### YOUR OBJECTIVE
Write out all of the entries below word for word.

### Extracted data entries
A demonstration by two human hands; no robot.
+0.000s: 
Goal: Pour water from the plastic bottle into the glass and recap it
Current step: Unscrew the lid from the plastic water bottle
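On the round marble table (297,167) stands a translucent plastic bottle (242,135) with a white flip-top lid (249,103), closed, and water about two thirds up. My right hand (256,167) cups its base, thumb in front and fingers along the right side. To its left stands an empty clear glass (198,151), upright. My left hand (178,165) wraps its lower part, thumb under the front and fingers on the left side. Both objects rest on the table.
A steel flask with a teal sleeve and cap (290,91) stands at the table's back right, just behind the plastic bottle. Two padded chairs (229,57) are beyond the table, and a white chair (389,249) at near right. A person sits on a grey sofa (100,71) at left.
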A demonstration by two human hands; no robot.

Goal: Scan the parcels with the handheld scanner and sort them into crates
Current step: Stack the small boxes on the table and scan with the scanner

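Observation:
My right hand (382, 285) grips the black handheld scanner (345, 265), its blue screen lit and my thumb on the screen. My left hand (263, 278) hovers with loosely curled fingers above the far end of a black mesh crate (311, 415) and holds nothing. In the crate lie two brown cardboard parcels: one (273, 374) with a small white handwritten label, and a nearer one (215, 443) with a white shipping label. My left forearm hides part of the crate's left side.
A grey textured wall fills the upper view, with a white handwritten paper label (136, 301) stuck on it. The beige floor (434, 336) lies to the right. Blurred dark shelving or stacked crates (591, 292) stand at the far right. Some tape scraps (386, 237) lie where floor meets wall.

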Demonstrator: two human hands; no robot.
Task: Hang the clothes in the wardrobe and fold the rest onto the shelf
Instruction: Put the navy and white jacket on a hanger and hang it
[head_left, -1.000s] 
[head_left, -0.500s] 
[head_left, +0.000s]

### ANSWER BOX
A demonstration by two human hands; no robot.
+0.000s: 
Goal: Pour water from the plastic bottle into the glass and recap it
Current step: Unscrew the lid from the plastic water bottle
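On the round marble table (297,167) stands a translucent plastic bottle (242,135) with a white flip-top lid (249,103), closed, and water about two thirds up. My right hand (256,167) cups its base, thumb in front and fingers along the right side. To its left stands an empty clear glass (198,151), upright. My left hand (178,165) wraps its lower part, thumb under the front and fingers on the left side. Both objects rest on the table.
A steel flask with a teal sleeve and cap (290,91) stands at the table's back right, just behind the plastic bottle. Two padded chairs (229,57) are beyond the table, and a white chair (389,249) at near right. A person sits on a grey sofa (100,71) at left.
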A demonstration by two human hands; no robot.

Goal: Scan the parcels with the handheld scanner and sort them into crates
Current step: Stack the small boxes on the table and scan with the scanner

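Observation:
My right hand (382, 285) grips the black handheld scanner (345, 265), its blue screen lit and my thumb on the screen. My left hand (263, 278) hovers with loosely curled fingers above the far end of a black mesh crate (311, 415) and holds nothing. In the crate lie two brown cardboard parcels: one (273, 374) with a small white handwritten label, and a nearer one (215, 443) with a white shipping label. My left forearm hides part of the crate's left side.
A grey textured wall fills the upper view, with a white handwritten paper label (136, 301) stuck on it. The beige floor (434, 336) lies to the right. Blurred dark shelving or stacked crates (591, 292) stand at the far right. Some tape scraps (386, 237) lie where floor meets wall.
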
Demonstrator: two human hands; no robot.
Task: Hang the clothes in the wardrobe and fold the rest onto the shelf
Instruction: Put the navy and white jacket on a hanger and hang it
[head_left, -1.000s] 
[head_left, -0.500s] 
[head_left, +0.000s]

The answer requires no further additions.